● Instructions to follow
Up to and including the line with "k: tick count", restate the material below word for word, beginning with its first line.

● Stored data

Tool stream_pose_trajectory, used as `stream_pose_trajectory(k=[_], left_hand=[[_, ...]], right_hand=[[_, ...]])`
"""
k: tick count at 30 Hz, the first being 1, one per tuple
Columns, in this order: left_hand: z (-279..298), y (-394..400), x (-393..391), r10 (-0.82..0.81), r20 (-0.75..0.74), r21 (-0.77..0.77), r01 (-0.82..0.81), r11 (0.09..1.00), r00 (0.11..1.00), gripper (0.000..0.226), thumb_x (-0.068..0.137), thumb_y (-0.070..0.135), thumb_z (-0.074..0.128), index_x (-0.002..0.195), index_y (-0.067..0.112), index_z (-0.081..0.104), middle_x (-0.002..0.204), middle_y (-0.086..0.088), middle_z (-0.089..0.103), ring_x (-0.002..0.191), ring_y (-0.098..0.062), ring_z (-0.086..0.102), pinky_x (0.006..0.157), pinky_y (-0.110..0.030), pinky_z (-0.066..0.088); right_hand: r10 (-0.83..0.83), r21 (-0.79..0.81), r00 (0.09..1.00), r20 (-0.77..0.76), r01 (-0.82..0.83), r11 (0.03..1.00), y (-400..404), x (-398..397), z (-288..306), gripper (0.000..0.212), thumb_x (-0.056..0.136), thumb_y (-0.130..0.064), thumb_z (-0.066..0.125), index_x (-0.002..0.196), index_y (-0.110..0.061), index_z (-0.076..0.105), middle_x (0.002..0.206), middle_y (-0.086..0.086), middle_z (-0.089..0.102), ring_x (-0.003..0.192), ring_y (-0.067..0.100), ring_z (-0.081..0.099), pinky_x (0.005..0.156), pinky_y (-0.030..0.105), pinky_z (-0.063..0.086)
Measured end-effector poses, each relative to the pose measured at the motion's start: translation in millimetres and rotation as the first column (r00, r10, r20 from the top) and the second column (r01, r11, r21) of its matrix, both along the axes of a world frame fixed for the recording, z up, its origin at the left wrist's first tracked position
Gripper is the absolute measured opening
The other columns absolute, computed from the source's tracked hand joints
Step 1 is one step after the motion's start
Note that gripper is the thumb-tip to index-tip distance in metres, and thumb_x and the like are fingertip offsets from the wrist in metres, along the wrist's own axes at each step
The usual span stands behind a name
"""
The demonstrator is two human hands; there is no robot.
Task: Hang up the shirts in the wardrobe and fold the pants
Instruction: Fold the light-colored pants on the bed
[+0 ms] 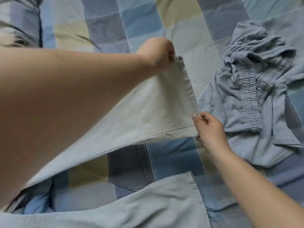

● Final answer
Tool stream_pose_trajectory, used as `stream_pose_trajectory(k=[_], left_hand=[[_, ...]], right_hand=[[_, ...]])`
"""
k: tick count at 30 Hz, the first being 1, one per tuple

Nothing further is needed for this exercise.